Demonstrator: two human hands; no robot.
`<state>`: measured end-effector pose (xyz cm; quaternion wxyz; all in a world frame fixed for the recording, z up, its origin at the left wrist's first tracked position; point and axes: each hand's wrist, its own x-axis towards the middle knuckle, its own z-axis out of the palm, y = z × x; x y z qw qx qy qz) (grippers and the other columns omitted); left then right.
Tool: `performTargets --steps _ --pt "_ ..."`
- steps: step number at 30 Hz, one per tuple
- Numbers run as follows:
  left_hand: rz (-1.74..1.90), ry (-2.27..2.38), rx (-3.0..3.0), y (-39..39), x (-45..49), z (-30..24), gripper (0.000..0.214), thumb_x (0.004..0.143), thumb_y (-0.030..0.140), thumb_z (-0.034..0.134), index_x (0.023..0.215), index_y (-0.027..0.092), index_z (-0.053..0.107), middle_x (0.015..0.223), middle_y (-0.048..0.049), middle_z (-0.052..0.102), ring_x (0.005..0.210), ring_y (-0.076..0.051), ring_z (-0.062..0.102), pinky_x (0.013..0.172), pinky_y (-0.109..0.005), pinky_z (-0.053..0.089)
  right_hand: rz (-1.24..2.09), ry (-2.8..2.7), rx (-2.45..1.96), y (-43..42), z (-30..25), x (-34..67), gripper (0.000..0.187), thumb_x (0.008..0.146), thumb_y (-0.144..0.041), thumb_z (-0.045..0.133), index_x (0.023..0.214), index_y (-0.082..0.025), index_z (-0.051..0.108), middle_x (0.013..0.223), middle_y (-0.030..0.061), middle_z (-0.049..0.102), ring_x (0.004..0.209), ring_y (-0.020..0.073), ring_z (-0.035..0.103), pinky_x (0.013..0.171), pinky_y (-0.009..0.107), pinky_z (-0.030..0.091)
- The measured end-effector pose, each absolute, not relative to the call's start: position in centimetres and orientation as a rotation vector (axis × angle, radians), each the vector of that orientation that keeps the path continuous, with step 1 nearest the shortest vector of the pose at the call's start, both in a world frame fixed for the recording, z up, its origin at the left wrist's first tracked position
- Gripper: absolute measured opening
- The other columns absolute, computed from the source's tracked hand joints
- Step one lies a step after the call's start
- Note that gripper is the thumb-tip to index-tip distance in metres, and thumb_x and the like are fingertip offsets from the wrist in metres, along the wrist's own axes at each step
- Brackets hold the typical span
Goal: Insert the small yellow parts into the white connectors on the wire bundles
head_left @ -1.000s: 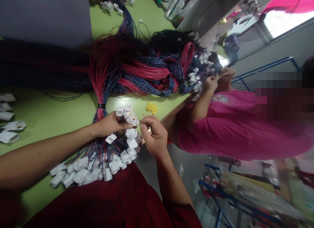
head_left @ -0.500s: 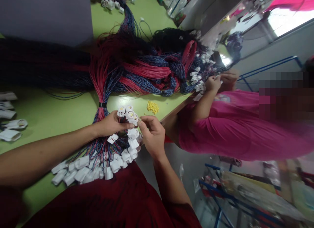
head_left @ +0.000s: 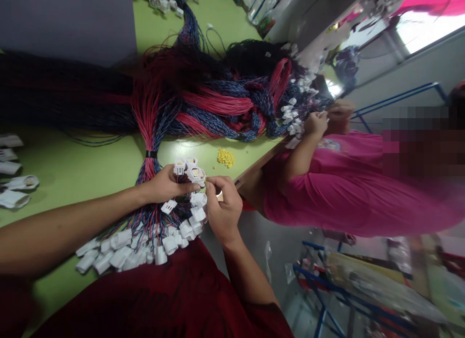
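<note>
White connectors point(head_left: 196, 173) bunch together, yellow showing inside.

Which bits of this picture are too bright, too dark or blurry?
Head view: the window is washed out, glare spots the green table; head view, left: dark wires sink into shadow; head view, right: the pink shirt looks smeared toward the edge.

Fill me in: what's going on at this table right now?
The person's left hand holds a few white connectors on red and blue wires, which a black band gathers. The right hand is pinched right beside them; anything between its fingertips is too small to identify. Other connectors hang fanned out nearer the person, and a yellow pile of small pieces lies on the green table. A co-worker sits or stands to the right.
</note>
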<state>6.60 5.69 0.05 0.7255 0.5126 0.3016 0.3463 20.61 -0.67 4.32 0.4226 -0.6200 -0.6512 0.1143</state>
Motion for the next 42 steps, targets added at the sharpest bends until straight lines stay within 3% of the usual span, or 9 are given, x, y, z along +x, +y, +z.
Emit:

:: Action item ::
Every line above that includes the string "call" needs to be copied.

:: Your response ::
- The measured end-effector pose, each absolute, not relative to the call's start: position in centimetres and orientation as a rotation vector (axis × angle, radians), each the vector of that orientation that keeps the path continuous, with step 1 nearest the shortest vector of the pose at the call's start, both in a world frame fixed for the recording, z up, its origin at the left wrist's first tracked position
- Step one lies a step after the call's start

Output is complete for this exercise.